In un suo discorso, Charlie Kirk aveva detto: “Penso che valga la pena avere un costo, purtroppo, di alcune morti per arma da fuoco ogni anno, in modo da poter avere il Secondo emendamento della Costituzione allo scopo di proteggere gli altri diritti che Dio ci ha dato”. Vale davvero la pena di subire queste vittime, oppure c’è un modo diverso per tutelare gli altri diritti?
«Ciò che mi sconvolge non è solo il cinismo dell’osservazione, ma la disinvoltura con cui accetta i bambini morti come danni collaterali. Questa è bancarotta morale. I diritti hanno lo scopo di proteggere la vita, non di sacrificarla. Dire “alcune morti
valgono la pena” significa ammettere di aver perso il filo di ciò che significa libertà.
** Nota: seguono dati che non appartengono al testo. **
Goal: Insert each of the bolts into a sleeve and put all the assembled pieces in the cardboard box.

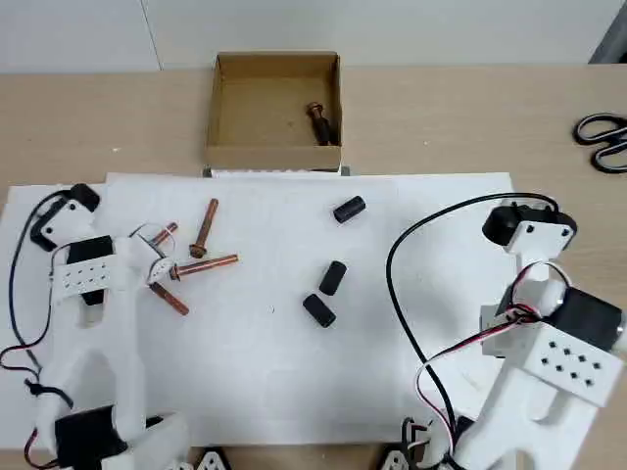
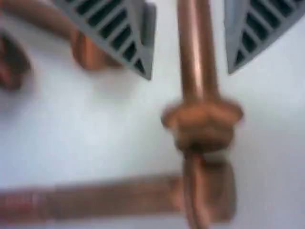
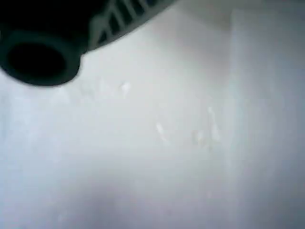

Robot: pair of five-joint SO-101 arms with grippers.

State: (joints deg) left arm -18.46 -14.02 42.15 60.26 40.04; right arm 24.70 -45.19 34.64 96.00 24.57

La libertà è il diritto di vivere senza paura, a scuola, in chiesa, al supermercato. L’America è stata catturata e presa in ostaggio da un’industria delle armi che trae profitto dalla paura, e dai politici che trasformano quella paura in voti. Il Secondo emendamento è diventato uno scudo per l’avidità».
Vede il rischio di una guerra civile politica?
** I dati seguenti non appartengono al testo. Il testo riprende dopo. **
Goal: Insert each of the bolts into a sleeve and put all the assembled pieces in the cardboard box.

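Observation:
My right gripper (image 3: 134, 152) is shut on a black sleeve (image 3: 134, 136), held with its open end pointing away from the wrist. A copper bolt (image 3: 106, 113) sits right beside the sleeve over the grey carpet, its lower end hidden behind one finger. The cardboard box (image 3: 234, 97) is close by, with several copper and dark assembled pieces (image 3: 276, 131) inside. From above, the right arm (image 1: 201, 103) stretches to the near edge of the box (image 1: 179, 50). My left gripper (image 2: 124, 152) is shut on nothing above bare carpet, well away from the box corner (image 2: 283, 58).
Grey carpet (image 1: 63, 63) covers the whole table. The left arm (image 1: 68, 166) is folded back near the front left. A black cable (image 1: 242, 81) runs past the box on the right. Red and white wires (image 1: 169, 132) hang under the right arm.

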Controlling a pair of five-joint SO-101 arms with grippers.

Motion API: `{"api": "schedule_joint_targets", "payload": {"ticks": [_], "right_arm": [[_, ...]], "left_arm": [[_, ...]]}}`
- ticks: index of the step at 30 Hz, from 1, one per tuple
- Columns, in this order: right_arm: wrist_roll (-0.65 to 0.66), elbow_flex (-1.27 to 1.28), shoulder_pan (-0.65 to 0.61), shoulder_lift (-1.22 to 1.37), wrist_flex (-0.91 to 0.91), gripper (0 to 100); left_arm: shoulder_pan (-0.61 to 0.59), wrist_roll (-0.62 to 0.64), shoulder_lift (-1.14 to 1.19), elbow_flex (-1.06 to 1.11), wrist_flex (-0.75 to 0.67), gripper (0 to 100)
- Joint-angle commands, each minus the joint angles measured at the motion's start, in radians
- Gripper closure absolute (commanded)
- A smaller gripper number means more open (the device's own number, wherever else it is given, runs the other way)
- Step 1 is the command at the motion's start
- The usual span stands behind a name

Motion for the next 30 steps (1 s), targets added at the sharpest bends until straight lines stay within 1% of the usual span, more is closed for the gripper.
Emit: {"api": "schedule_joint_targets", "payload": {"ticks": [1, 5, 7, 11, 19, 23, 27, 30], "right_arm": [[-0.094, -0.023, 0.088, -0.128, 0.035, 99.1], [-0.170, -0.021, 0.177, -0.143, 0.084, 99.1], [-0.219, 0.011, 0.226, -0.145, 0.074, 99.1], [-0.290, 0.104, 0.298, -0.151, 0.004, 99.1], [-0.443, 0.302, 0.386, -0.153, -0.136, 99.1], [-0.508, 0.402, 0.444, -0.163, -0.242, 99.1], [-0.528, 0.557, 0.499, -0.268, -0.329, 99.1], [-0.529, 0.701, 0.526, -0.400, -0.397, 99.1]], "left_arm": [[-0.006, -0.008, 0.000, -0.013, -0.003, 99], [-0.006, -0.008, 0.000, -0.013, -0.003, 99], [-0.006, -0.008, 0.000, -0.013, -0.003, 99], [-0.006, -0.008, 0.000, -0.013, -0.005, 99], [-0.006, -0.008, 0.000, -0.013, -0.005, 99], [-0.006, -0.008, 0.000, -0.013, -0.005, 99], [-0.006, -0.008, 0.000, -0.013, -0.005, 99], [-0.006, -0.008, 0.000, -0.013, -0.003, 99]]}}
«Siamo già in una sorta di guerra civile fredda, una corrosione della fiducia, dell’empatia, della capacità di immaginare l’umanità di coloro che non sono d’accordo con noi. Questo è già abbastanza pericoloso. La violenza non richiede eserciti; ha solo bisogno di vicini che smettano di credere l’uno nell’altro. Il pericolo non è solo nelle fantasie di vendetta ai margini, ma nell’esaurimento del centro, nelle persone che rinunciano al dialogo perché sembra inutile. Questo esaurimento crea un vuoto, e i vuoti tendono ad essere riempiti dagli estremisti».
Quali rimedi suggerirebbe a questa crisi, tanto in termini politici, quanto riguardo la profonda spaccatura culturale che affligge ormai l’America da decenni?
«Politicamente, abbiamo bisogno di riforme che facciano sentire alle persone che la loro voce conta: riforma del finanziamento delle campagne elettorali, protezioni per il voto, limiti al “gerrymandering”, ossia la manipolazione dei distretti elettorali, un’economia più giusta. Culturalmente, abbiamo bisogno di recuperare un senso di storia condivisa. […] di nuove narrazioni che ci facciano sentire parte di un “noi” più grande. Infine, ad un livello più specificamente umano, dobbiamo praticare l’ascolto
come dovere civico. Non ascoltare per essere d’accordo, ma per capire. Sembra poco, ma la cultura è l’accumulo di piccoli gesti. La violenza è contagiosa, ma lo è anche l’empatia».